What you are asked to do: Line by line, retype the material below exactly, from its first line up to and including the one holding "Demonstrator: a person".

....................

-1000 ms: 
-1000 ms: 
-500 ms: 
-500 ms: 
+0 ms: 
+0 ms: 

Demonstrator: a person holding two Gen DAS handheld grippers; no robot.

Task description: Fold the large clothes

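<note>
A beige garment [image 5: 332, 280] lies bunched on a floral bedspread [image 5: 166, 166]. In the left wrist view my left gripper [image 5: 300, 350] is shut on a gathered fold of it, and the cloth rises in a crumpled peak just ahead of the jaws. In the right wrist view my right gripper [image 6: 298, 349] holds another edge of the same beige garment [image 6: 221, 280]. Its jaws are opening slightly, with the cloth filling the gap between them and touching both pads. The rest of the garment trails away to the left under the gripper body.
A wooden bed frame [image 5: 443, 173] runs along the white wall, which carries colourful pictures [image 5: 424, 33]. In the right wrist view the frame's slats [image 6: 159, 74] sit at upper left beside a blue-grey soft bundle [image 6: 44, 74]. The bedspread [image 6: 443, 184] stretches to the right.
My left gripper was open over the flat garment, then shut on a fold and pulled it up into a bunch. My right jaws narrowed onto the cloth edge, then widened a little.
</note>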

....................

Answer to the exercise:
-1000 ms: 
-1000 ms: 
-500 ms: 
-500 ms: 
+0 ms: 
+0 ms: 

Demonstrator: a person holding two Gen DAS handheld grippers; no robot.

What the exercise asked for has been given in full.